[What you are asked to do] Return the full listing word for word, but drop every picture from it.

[Data extract]
[Start of Attachment]

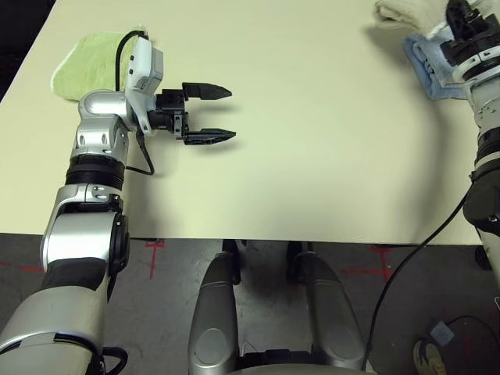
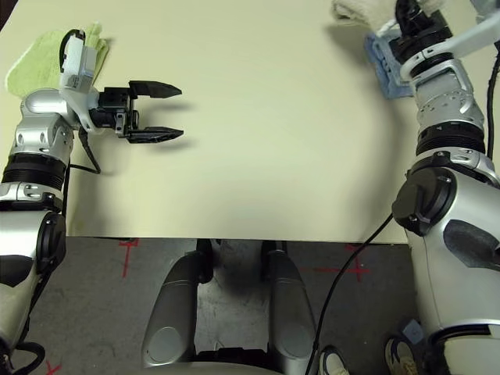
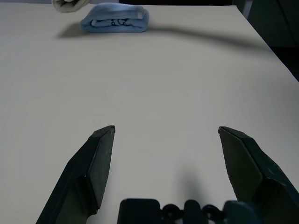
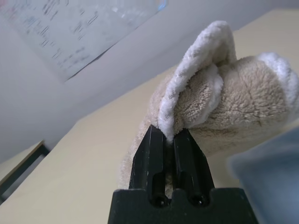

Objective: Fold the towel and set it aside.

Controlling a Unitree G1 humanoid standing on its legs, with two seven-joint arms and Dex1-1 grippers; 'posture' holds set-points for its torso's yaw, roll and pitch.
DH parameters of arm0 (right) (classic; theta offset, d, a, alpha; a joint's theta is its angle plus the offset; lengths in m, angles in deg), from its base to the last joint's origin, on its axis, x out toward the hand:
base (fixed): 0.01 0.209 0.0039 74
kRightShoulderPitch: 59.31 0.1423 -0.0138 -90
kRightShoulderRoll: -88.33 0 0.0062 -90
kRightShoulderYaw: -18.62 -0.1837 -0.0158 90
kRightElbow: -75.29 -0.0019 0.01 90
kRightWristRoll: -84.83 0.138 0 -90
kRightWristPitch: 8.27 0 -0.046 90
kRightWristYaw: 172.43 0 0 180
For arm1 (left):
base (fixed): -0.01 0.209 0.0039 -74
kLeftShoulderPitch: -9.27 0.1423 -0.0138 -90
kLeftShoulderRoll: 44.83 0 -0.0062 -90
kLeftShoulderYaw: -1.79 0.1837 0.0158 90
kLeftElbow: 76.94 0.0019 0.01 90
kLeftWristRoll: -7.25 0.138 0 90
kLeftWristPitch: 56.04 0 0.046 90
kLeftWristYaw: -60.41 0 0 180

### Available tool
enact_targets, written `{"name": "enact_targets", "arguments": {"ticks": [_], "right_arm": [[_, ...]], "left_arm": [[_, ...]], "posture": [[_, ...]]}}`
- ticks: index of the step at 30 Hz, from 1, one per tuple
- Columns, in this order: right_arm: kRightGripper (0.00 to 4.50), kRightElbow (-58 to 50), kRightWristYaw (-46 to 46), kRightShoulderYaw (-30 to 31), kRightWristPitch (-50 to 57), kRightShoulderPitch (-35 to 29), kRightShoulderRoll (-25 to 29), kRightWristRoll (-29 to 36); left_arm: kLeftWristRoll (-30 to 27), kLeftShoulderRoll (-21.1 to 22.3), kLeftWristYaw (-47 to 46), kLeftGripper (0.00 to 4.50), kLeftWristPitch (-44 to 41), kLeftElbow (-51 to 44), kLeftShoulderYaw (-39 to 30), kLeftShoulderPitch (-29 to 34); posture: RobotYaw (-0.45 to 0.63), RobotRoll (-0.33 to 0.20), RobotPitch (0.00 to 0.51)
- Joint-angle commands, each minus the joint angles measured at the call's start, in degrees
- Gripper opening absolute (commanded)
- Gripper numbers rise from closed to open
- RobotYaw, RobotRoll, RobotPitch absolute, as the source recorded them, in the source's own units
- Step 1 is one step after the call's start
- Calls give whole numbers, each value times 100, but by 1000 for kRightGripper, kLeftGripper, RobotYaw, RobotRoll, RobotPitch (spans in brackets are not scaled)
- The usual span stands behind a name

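Head view: the towel (image 1: 400,11) lies at one o'clock on the table (image 1: 312,141), beside the right gripper (image 1: 461,17); the left gripper (image 1: 221,114), wide open and empty, is well apart. Right wrist view: the fingers (image 4: 150,154) pinch its edge.

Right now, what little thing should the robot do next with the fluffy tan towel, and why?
Probably lower the folded beige terry towel onto the cream table beside the folded light-blue towel, then let go. The right gripper is shut on the towel's white-stitched edge, already at the table's far right corner, while the left gripper hangs open and empty.
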Motion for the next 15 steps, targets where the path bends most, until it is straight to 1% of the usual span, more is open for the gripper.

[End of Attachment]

[Completed task]
Objective: Fold the towel and set it aside.

Controlling a Unitree G1 humanoid standing on its legs, with two seven-joint arms and Dex1-1 grippers; 'posture' holds set-points for its torso's yaw, roll and pitch.
DH parameters of arm0 (right) (classic; theta offset, d, a, alpha; a joint's theta is its angle plus the offset; lengths in m, angles in deg), from its base to the last joint's origin, on its axis, x out toward the hand:
base (fixed): 0.01 0.209 0.0039 74
kRightShoulderPitch: 59.31 0.1423 -0.0138 -90
kRightShoulderRoll: -88.33 0 0.0062 -90
kRightShoulderYaw: -18.62 -0.1837 -0.0158 90
kRightElbow: -75.29 -0.0019 0.01 90
kRightWristRoll: -84.83 0.138 0 -90
kRightWristPitch: 8.27 0 -0.046 90
kRightWristYaw: 172.43 0 0 180
For arm1 (left):
base (fixed): -0.01 0.209 0.0039 -74
kLeftShoulderPitch: -9.27 0.1423 -0.0138 -90
kLeftShoulderRoll: 44.83 0 -0.0062 -90
kLeftShoulderYaw: -1.79 0.1837 0.0158 90
kLeftElbow: 76.94 0.0019 0.01 90
kLeftWristRoll: -7.25 0.138 0 90
kLeftWristPitch: 56.04 0 0.046 90
kLeftWristYaw: -60.41 0 0 180

### Available tool
enact_targets, written `{"name": "enact_targets", "arguments": {"ticks": [_], "right_arm": [[_, ...]], "left_arm": [[_, ...]], "posture": [[_, ...]]}}`
- ticks: index of the step at 30 Hz, from 1, one per tuple
- Columns, in this order: right_arm: kRightGripper (0.00 to 4.50), kRightElbow (-58 to 50), kRightWristYaw (-46 to 46), kRightShoulderYaw (-30 to 31), kRightWristPitch (-50 to 57), kRightShoulderPitch (-35 to 29), kRightShoulderRoll (-25 to 29), kRightWristRoll (-29 to 36); left_arm: kLeftWristRoll (-30 to 27), kLeftShoulderRoll (-21.1 to 22.3), kLeftWristYaw (-47 to 46), kLeftGripper (0.00 to 4.50), kLeftWristPitch (-44 to 41), kLeftElbow (-51 to 44), kLeftShoulderYaw (-39 to 30), kLeftShoulderPitch (-29 to 34); posture: RobotYaw (-0.45 to 0.63), RobotRoll (-0.33 to 0.20), RobotPitch (0.00 to 0.51)
- Joint-angle commands, each minus the joint angles measured at the call's start, in degrees
- Gripper opening absolute (commanded)
- Gripper numbers rise from closed to open
- RobotYaw, RobotRoll, RobotPitch absolute, as the source recorded them, in the source's own units
- Step 1 is one step after the call's start
- Calls give whole numbers, each value times 100, but by 1000 for kRightGripper, kLeftGripper, RobotYaw, RobotRoll, RobotPitch (spans in brackets are not scaled)
- The usual span stands behind a name

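Head view: the towel (image 1: 400,11) lies at one o'clock on the table (image 1: 312,141), beside the right gripper (image 1: 461,17); the left gripper (image 1: 221,114), wide open and empty, is well apart. Right wrist view: the fingers (image 4: 150,154) pinch its edge.

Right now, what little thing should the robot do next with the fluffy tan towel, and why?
Probably lower the folded beige terry towel onto the cream table beside the folded light-blue towel, then let go. The right gripper is shut on the towel's white-stitched edge, already at the table's far right corner, while the left gripper hangs open and empty.
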Motion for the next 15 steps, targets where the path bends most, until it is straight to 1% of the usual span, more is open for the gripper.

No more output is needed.